FILE - U.S. Border Patrol agents pick up immigrants suspected of crossing into the United States illegally along the Rio Grande near Granjeno, Texas, Aug. 11, 2017.

Video of a woman being pulled away from her anguished daughters on a California street and quickly driven off in a U.S. Customs and Border Protection vehicle has sparked criticism of the way federal agents are enforcing immigration laws.

The Border Patrol said Perla Morales-Luna was identified as an organizer for a transnational criminal smuggling organization and was arrested March 3 for being in the country illegally.

The woman's attorney, Andres Moreno II, said Friday that he was shocked by video posted on social media that showed the arrest in National City, south of San Diego.

"You can do your job without causing such a dramatic separation of family members," Moreno said. "She's a single mother. She was walking with her three minor children. The officers came up and ripped her away from her kids, threw her in the car and left her kids on the street."

Moreno said his client denies the allegation of involvement in smuggling. She has not been charged with any smuggling crimes and the Border Patrol has offered no evidence of that.

In custody

The Border Patrol, which characterized the arrest as a "targeted operation," said Thursday that Morales-Luna was in the agency's custody awaiting transfer to Immigration and Customs Enforcement for removal proceedings.

The attorney said he would fight deportation of Morales-Luna, who came to the U.S. from Mexico at 15.

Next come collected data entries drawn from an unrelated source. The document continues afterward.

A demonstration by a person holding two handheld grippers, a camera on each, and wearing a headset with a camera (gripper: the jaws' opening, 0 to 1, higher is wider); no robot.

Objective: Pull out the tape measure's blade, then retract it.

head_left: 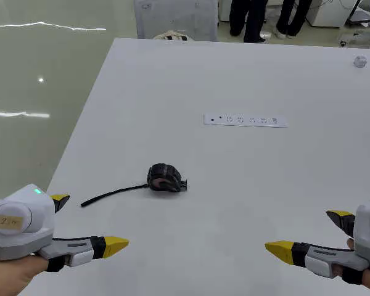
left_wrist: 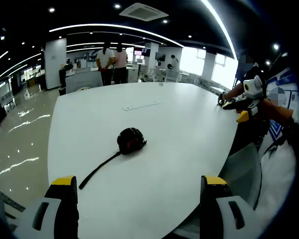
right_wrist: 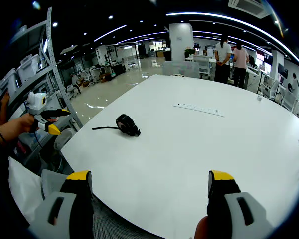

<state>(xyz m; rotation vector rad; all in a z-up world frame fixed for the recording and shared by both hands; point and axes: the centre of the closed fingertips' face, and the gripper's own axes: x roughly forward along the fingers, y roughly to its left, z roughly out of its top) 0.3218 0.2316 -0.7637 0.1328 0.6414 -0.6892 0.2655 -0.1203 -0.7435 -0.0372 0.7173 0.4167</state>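
white table [head_left: 246, 172], glossy greenish floor [head_left: 37, 92], tape measure [head_left: 166, 177], left gripper [head_left: 90, 221] and right gripper [head_left: 305, 231] both spread

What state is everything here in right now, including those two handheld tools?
Tape measure: lying untouched, its black strap trailing loose.
Power strip: lying flat, nothing plugged in.
Left gripper: jaws open, empty.
Right gripper: jaws open, empty.

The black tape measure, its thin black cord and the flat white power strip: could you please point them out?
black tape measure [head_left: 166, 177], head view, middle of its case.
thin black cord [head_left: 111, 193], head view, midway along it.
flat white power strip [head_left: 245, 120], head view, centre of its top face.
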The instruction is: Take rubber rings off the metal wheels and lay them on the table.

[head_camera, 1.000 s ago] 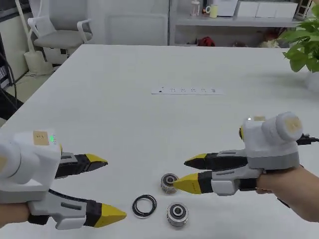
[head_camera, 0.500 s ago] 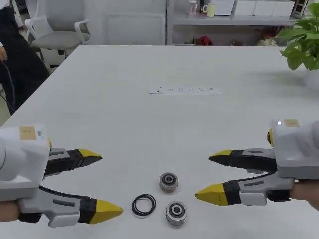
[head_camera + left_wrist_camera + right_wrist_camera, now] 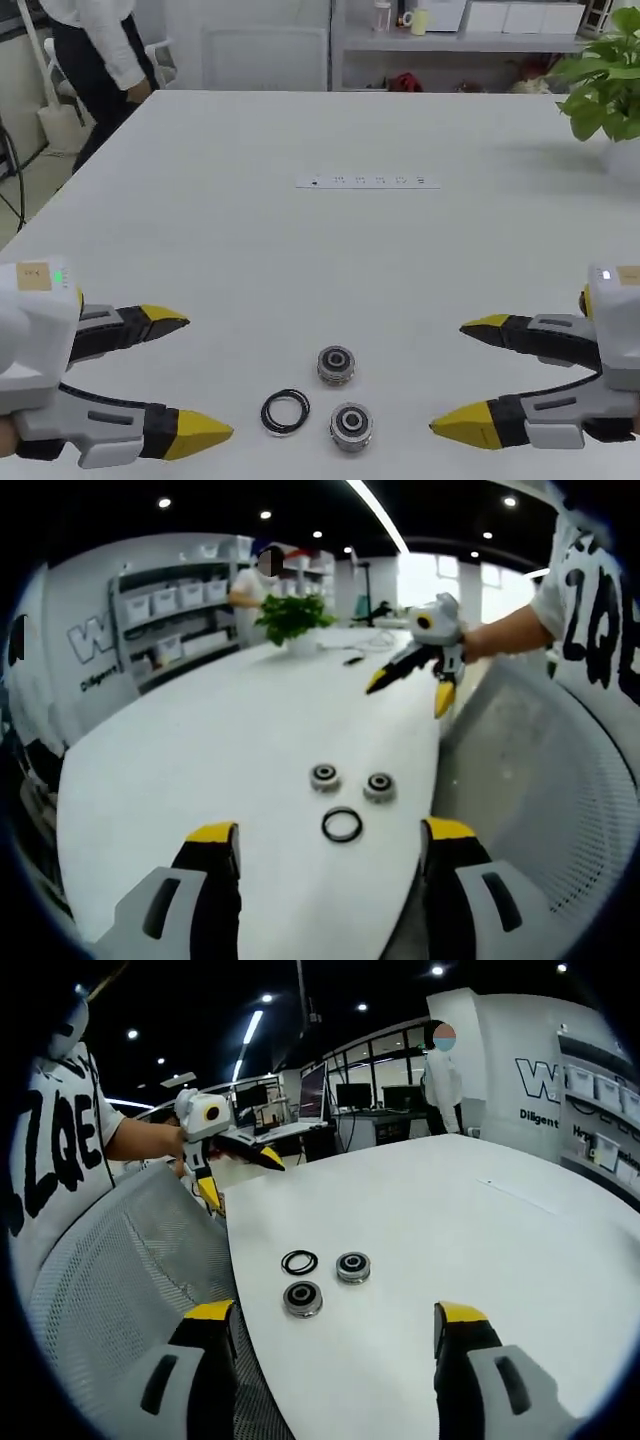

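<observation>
Two wheels, two rings, two grippers, one table.

On the single table [image 3: 300,250] stand two metal wheels, the farther wheel [image 3: 336,364] and the nearer wheel [image 3: 351,423]. Beside them the black rubber rings [image 3: 285,411] lie overlapped in one spot; they look like two, though the overlap makes the count unsure. There are two grippers, the left gripper [image 3: 205,376] and the right gripper [image 3: 450,378], each with two yellow-tipped jaws, four jaws in all. Also on the table are one power strip [image 3: 368,181] and one potted plant [image 3: 600,90]. One person [image 3: 95,50] stands at the far corner.

White table [image 3: 250,250], wheel [image 3: 336,364], second wheel [image 3: 351,423], black rings [image 3: 285,411], power strip [image 3: 367,181]
</observation>
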### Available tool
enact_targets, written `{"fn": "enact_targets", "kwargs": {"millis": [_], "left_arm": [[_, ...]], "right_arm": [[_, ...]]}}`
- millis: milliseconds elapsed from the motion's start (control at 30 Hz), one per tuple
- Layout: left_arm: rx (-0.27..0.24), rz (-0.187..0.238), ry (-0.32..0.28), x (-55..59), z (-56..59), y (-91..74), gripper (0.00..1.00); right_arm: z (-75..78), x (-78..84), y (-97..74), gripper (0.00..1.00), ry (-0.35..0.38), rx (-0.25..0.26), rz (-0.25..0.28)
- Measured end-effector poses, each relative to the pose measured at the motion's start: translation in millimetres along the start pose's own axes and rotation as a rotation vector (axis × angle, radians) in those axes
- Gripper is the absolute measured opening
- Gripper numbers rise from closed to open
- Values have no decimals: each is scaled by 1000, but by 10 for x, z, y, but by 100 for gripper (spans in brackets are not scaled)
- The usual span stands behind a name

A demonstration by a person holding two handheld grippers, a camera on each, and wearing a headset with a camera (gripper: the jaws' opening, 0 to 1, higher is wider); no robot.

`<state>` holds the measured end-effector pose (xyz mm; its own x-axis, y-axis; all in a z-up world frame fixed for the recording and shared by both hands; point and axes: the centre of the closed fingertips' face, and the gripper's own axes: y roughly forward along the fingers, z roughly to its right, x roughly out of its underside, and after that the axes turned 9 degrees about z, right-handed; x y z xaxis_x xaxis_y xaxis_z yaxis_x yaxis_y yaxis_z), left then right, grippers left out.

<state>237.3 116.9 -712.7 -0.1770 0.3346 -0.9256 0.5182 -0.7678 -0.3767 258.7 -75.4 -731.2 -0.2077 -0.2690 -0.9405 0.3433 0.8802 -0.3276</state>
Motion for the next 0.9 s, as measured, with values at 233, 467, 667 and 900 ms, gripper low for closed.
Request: {"fn": "enact_targets", "kwargs": {"millis": [233, 467, 667, 900], "left_arm": [[-5, 0, -8, 30, 20, -20, 75], [-5, -8, -12, 76, 42, -32, 75], [-6, -11, -16, 100, 49, -37, 76], [-10, -18, -24, 134, 51, -23, 76]], "right_arm": [[-2, 86, -56, 80, -27, 12, -31], [-12, 179, -119, 82, -32, 23, -53], [-25, 219, -149, 83, -27, 31, -57], [-40, 271, -158, 83, -19, 35, -59]]}}
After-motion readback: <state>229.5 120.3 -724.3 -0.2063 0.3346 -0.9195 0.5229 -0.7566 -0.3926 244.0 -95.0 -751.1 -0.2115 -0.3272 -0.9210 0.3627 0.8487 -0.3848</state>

Morales-Luna's daughters, ages 17, 15 and 12, are staying with relatives in the San Diego area.

The arrest drew the social media spotlight amid heightened focus on immigrants who are in the county illegally.

The Trump administration sued this week to block a California law that limits local police cooperation with federal immigration agents.

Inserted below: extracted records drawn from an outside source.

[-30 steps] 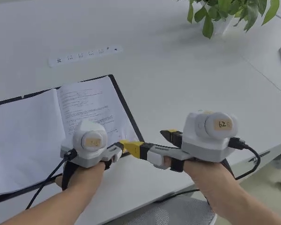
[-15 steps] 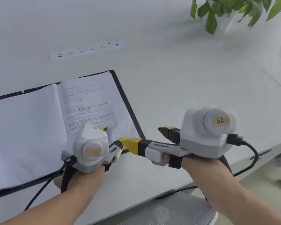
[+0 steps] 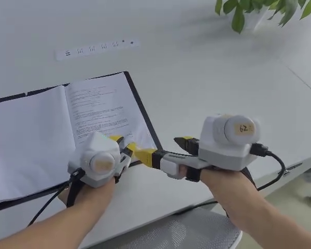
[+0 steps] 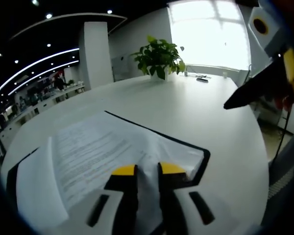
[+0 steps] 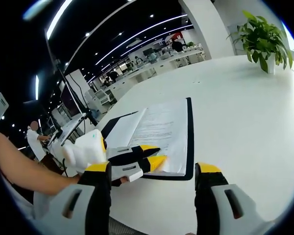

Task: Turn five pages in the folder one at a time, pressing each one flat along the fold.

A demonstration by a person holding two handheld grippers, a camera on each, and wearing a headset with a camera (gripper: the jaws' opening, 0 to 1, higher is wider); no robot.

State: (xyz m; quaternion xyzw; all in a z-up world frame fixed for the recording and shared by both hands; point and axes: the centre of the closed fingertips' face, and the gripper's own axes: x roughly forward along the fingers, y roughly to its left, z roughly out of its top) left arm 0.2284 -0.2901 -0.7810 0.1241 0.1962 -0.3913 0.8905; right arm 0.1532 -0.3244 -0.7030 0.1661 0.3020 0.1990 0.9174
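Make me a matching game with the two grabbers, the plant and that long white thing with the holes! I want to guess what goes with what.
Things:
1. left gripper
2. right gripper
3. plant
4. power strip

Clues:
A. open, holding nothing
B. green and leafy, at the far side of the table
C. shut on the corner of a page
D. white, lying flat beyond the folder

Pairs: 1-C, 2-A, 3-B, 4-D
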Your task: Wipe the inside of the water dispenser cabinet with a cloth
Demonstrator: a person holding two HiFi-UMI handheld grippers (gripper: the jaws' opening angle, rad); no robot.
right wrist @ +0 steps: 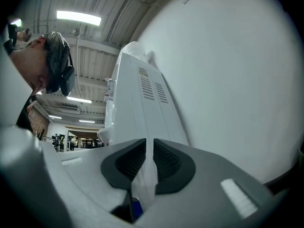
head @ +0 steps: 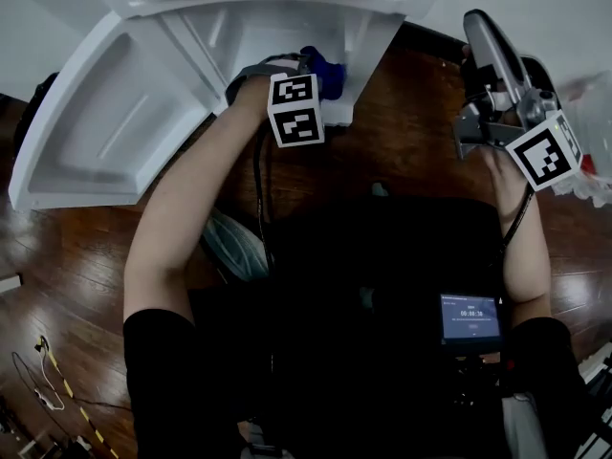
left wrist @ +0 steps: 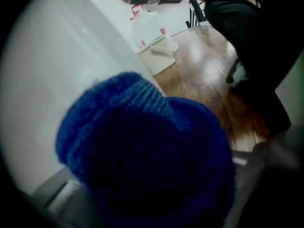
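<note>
In the head view, the cabinet [head: 239,36] stood open, with its door [head: 105,122] out to the left. The left hand-held gripper [head: 308,65] was at the opening. The blue cloth [head: 330,75] sat at its tip, near the right side of the opening. The right hand-held gripper [head: 483,36] was held up, well apart from the cabinet, over the wood floor [head: 402,142]. In the left gripper view, the cloth was a big ball that filled the middle. It hid most of the jaws, which were closed round it. A white wall [left wrist: 57,70] of the cabinet was just beside the cloth, but it was not clear whether they touched. In the right gripper view, the jaws were almost together. Only a thin slit showed between the pads, and they held nothing. The dispenser [right wrist: 137,94] rose behind them. The cloth was bunched up, so it might rub only a small spot. A hard push could tug it out of the jaws, and it would drop inside. The hard gripper could also bump the wall if it went in too far.
</note>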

The administration contends the law impedes removal of criminals, but supporters of sanctuary laws characterize them as public safety measures and assert that police need cooperation from immigrant communities to fight crime.

Fears of ramped-up deportation efforts recently led Oakland Mayor Libby Schaaf to issue a public warning of an impending immigration sweep, saying the city would "continue to inform all residents about their constitutional rights."